Ryan, Troy, and other friends: This article documents the "Americanization" (to which Ryan also refers) of Brave New World as Aldous Huxley crafted the novel. The author cites evidence which indicates Aldous first intended to answer H.G. Wells' Men Like Gods...

Between 27 May and 24 August 1931, Huxley transformed Brave New World from a burlesque of "the Wellsian Utopia" into a modern "satirical novel" of ideas about "the Future" in general.

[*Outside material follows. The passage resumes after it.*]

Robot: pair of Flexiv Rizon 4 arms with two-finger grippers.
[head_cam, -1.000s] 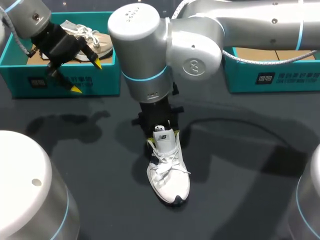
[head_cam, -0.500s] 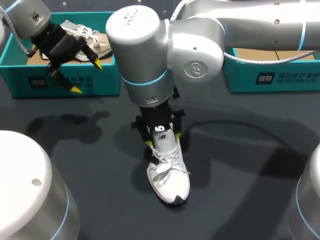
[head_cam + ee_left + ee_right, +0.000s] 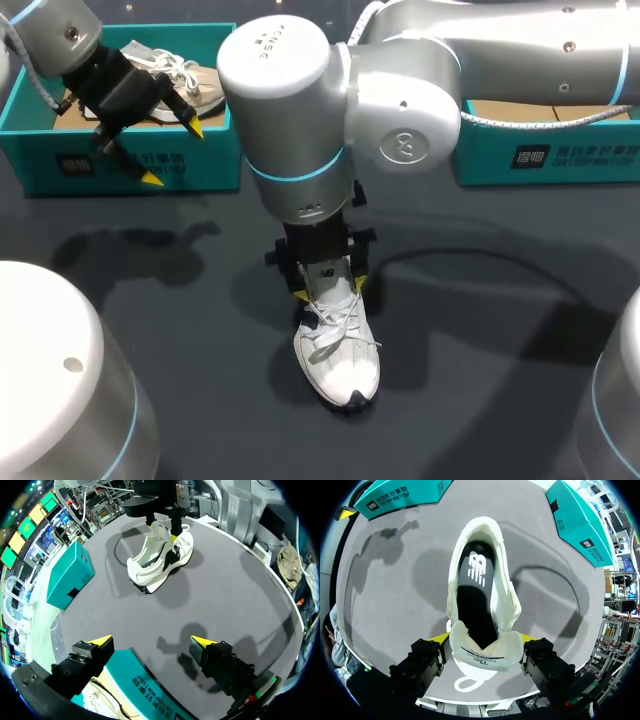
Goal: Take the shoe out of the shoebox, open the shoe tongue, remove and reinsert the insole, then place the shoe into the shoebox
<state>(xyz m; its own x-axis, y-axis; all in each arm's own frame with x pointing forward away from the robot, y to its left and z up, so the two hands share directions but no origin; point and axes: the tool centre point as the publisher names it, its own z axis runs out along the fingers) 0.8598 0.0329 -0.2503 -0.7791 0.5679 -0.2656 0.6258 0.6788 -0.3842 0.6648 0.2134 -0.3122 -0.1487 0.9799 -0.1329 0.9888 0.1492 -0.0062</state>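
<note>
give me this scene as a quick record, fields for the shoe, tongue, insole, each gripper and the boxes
shoe: white, upright on the table, outside both boxes
tongue: raised, between the right gripper's fingers
insole: dark, lying inside the shoe
right gripper: shut on the tongue, from above
left gripper: open, empty, over the left box's front wall
left box: teal, holds a second shoe
right box: teal, partly hidden by the right arm, no shoe seen in it

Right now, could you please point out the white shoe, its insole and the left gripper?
white shoe (image 3: 340, 368): head view, toe.
insole (image 3: 474, 600): right wrist view, dark middle.
left gripper (image 3: 151, 640): left wrist view, between fingertips.
</note>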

Consider also this comment, in the footnotes:

Huxley spent most of the twenties, especially the last years of that decade, schooling himself to write a dystopia. In the preface he contributed to J. H. Burns's A Vision of Education (1929), his skepticism regarding a genuinely benevolent system of eugenics and education is already manifest...

If this is true, it is indeed difficult to view BNW as anything but a satire from the start -- at least from when it was revealed in 1931. Perhaps a previous document existed in Huxley's private things prior to that time, but regardless, it is impossible to maintain he somehow he first meant it seriously, as a previous comment of mine implied.

Update: Or perhaps not...

David Bradshaw concluded that Brave New World proved "problematic" for Huxley because he was "unsure" whether he was writing" a satire, a prophecy or a blueprint." (Introduction vii). Actually, the completed novel may be read as all three simultaneously, the result of intentional irony rather than indecision. Bradshaw views the post-1929 Huxley as a supporter of government by men of rational foresight...

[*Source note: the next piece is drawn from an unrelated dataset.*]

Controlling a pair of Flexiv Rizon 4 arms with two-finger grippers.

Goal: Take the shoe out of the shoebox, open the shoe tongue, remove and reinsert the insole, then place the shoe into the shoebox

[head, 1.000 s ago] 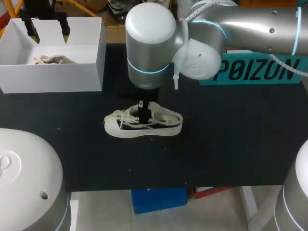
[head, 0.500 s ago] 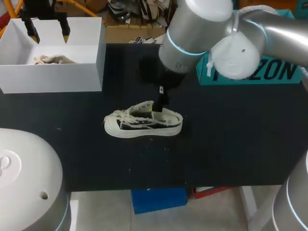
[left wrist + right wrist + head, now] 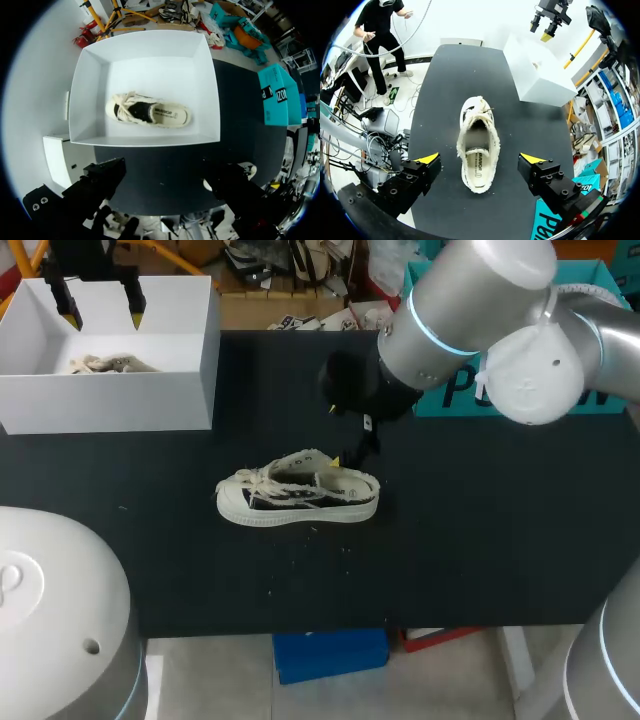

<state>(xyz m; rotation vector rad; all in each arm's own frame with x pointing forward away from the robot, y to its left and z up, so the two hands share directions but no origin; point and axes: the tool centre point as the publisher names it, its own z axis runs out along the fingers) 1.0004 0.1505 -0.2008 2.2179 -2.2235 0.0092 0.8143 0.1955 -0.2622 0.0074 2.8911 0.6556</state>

Posted by: Tim (Random Observations) on November 14, 2006 08:13 PM

Ultimately I guess we'll never know his true, original intentions for the novel, but I still maintain that it functions as too effective a work of satire and criticism to have been meant as a completely serious and postive view on the subject(s).

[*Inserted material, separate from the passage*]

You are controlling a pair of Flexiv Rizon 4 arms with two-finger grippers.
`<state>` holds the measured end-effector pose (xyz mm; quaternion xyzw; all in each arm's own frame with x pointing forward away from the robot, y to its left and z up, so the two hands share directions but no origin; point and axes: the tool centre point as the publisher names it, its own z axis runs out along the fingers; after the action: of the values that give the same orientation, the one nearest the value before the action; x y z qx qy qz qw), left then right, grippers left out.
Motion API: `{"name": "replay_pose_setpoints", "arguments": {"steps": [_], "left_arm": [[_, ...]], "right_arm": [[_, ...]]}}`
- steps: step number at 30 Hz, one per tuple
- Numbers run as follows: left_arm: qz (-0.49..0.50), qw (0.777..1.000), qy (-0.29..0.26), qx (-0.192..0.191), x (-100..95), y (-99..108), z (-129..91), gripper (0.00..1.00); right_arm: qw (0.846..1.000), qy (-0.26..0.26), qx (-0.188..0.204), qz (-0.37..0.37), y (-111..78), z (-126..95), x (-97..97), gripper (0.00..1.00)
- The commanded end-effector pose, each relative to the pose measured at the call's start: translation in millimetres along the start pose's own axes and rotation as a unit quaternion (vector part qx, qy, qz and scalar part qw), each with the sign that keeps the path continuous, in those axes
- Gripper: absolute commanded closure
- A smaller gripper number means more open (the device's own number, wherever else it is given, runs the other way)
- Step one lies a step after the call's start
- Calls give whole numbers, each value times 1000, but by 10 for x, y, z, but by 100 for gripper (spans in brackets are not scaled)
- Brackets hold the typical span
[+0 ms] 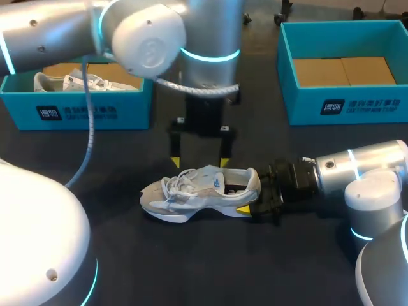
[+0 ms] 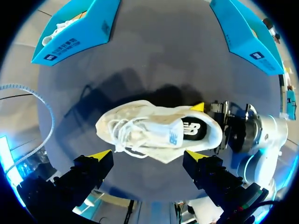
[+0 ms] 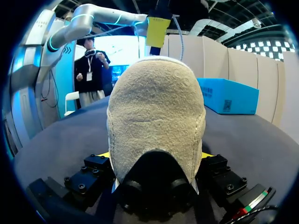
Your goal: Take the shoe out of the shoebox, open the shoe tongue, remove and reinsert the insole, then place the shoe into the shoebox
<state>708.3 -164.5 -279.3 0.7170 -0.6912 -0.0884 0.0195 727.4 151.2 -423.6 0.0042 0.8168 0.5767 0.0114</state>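
Right tool (image 1: 252,192) clamps one shoe (image 1: 201,190), left tool (image 1: 199,162) spread; two shoeboxes (image 1: 89,111) (image 1: 344,105), second shoe (image 1: 83,81) boxed.

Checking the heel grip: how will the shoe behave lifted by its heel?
The shoe is probably light: soft upper, thick sole. Its fuzzy heel should not slip between the jaws of the right gripper, but may squash. Gripped only there, the toe may sag.

Looks like a robotics lab bench, not anybody's living room: my left arm (image 1: 44,32) and right arm (image 1: 370,167), silver with glowing cyan rings, hang over a plain dark table (image 1: 210,268), a teal shoebox (image 1: 89,109) sits at one far corner, a second shoebox (image 1: 347,105) at the other, and one lone sneaker (image 1: 197,191) lies out in the middle.
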Motion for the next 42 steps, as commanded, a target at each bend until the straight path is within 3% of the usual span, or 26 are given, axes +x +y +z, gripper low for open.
{"name": "replay_pose_setpoints", "arguments": {"steps": [1,20,42], "left_arm": [[-2,999,-39,3,159,-34,104,0],[-23,992,-126,7,457,-123,519,0],[-39,979,-199,10,198,-93,741,0]], "right_arm": [[1000,0,3,0,-12,48,10,100],[1000,0,3,0,-12,48,10,100],[1000,0,3,0,-12,48,10,100]]}}
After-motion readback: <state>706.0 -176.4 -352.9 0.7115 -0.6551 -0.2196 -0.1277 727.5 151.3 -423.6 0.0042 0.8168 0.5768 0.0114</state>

As for the eugenics angle, I do believe the process decribed in the first chapter or two of the novel fits nicely into the defintion of eugenics as I understand it. You have to keep in mind two things, 1. BNW was written before a real understanding of DNA and genetics in general and 2. In the future described in the book human reproduction has reached the point of being completely artifical, so when you eliminate the proccess of mating two desirables or keeping undesirables from reproducing you move onto the next logical step in philosophy of eugenics, controling through other means than breeding the development of the child, which this society does through means of chemical agents and physical forces like extremes of heat and cold. Basicly, to me it reads like the final and ultimate combination of a caste society with a eugenic reproductive paradigm.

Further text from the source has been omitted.